Table 6: Time elapsed before detecting the fire, using the same videos from FigLib dataset used by [32], using YOLOv8 (one frame) and YOLOv8+CNN-LSTM.

9 Sequential model Methodology

We based the architecture of our sequential model on [20], without the knowledge distillation. The CNN used is a pre-trained Resnet50, followed by an LSTM. The weights of the YOLOv8 are frozen but the detection threshold $\tau_{d}$ is set as a new hyperparameter. The best model was found with $\tau_{d}=10^{-2}$ , and one LSTM layer with a hidden size of 256, and a ResNet50 as image encoder. Figure 10 shows more details on the architecture.

For the training of the sequential model, we samples sequences of images in order to get a mix of both positive and negative examples. For this, we selected sequences that were before the beginning of the fire, when the fire had already started, and when the fire was starting (as our goal is EWD).

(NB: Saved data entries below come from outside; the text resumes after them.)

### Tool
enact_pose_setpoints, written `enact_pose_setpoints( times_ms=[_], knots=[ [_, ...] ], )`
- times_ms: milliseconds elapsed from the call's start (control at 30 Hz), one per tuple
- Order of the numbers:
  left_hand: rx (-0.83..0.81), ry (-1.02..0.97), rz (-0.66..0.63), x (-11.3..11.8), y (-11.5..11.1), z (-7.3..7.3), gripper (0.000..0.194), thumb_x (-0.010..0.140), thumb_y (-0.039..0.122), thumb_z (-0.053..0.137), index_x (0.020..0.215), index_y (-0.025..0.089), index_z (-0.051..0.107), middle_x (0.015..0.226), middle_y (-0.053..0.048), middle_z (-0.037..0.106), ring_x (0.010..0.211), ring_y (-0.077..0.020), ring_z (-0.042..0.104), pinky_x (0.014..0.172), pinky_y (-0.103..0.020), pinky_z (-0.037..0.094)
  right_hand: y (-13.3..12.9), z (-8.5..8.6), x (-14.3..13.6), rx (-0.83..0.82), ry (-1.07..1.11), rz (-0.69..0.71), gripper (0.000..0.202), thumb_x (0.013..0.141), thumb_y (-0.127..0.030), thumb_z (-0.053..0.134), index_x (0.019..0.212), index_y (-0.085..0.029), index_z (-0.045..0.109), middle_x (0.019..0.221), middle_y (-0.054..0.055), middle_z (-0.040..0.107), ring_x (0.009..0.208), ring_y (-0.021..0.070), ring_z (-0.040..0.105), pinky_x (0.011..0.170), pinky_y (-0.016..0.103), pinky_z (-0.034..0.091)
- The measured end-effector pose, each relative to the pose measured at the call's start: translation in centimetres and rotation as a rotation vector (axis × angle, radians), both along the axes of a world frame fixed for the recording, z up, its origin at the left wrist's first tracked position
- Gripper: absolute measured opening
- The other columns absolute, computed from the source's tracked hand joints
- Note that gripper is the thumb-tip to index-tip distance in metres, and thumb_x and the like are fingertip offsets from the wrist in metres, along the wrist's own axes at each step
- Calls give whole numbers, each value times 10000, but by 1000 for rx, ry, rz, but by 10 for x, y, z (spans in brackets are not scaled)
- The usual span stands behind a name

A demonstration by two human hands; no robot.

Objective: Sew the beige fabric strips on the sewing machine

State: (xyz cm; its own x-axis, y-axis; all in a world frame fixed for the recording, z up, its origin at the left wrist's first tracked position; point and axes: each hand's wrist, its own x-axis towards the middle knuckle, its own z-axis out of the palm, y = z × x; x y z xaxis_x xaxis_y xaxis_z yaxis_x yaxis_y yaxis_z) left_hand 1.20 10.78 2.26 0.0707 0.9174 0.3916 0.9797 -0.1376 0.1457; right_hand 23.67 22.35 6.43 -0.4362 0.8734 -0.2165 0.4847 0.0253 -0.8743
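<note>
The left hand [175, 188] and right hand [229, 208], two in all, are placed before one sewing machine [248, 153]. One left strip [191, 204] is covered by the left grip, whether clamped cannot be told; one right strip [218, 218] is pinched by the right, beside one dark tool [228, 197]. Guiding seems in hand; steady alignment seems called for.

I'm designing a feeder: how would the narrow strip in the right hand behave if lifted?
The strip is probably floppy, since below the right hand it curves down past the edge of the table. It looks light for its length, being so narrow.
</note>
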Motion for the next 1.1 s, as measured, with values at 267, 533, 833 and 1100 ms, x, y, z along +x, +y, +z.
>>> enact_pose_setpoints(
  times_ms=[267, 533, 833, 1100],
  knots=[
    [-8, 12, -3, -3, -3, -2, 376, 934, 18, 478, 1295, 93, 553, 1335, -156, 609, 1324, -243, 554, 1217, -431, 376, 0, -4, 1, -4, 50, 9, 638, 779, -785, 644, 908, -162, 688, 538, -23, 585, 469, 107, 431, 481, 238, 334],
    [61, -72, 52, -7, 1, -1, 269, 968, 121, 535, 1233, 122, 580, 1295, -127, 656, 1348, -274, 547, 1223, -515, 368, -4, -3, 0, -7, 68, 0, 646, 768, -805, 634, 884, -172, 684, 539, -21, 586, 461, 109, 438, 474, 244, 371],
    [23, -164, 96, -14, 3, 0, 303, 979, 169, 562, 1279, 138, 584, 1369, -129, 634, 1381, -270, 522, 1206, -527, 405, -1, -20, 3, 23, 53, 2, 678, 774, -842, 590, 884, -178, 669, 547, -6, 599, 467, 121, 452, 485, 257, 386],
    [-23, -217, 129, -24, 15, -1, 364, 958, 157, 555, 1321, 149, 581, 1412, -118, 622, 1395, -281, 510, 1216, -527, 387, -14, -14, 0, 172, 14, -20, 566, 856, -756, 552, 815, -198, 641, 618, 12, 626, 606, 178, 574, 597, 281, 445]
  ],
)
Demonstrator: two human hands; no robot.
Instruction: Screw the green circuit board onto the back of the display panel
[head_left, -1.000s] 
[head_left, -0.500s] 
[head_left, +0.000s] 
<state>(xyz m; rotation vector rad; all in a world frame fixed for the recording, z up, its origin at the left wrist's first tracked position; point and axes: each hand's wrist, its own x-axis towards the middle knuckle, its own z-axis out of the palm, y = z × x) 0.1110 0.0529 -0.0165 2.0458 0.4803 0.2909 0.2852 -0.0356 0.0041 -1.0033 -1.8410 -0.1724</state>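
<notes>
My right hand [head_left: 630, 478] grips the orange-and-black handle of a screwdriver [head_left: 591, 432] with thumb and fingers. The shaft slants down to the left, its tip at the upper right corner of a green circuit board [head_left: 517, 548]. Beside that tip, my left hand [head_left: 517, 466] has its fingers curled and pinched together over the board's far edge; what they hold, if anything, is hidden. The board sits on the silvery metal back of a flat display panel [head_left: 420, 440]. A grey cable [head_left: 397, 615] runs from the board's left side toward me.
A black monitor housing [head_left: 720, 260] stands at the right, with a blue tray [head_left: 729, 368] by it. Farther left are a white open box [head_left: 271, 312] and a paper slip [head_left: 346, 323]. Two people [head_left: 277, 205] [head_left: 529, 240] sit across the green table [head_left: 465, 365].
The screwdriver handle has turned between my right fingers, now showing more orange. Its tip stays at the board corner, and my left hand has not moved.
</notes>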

Finally, we also add the sequence of examples that were detected as false positive with the single-frame model, using the same lower confidence threshold used afterward.⁵⁵5As we reduced this threshold to increase the global Recall.

10 New In-house Data

New data will be collected from new countries in order to create the future version of the dataset, as data from this station recently installed in Chile (see Figure 11).

11 Other Datasets

We also reviewed other published datasets in this work, but decided to discard them because of the nature of the images, with a distribution very different [5, 6].

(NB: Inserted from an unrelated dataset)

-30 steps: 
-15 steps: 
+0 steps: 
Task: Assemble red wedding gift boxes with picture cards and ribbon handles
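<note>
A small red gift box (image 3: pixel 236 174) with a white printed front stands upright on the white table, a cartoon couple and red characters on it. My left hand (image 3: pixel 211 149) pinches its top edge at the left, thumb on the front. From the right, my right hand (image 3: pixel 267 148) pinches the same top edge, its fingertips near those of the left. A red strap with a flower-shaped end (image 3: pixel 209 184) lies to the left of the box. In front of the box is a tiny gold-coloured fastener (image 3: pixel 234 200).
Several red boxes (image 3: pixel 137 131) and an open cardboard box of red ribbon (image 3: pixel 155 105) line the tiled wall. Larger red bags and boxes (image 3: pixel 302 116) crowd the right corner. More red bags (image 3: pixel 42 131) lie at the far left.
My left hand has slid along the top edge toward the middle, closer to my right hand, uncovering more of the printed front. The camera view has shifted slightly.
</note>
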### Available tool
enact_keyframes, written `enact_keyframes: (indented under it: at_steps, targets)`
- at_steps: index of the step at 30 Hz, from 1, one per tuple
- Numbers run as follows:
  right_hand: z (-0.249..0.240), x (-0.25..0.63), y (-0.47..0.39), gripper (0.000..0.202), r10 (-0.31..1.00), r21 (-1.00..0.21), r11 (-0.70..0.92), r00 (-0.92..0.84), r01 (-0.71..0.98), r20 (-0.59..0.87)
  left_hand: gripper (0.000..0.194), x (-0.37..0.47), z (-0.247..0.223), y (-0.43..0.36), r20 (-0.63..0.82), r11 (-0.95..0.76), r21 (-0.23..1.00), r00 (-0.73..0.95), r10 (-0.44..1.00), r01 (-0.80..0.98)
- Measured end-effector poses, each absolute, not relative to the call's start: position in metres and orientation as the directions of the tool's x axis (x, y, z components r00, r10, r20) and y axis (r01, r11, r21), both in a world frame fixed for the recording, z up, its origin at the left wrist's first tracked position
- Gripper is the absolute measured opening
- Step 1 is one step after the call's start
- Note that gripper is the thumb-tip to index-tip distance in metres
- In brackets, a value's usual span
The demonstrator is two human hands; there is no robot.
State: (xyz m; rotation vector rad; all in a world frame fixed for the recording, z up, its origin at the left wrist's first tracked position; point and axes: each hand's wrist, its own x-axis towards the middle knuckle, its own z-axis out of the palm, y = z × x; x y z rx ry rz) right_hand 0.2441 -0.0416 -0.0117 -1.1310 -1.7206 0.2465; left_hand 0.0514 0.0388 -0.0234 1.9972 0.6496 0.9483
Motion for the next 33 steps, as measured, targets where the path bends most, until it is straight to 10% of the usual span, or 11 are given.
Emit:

12 SmokeFrames-50k annotations

When looking at the ground truth annotations of SmokeFrames-50k, we realized that there were many frames in which our model detected a wildfire when there was no annotation. This was due to the camera moving to center around the smoke plume, or because the wildfire was annotated with a bit of latency.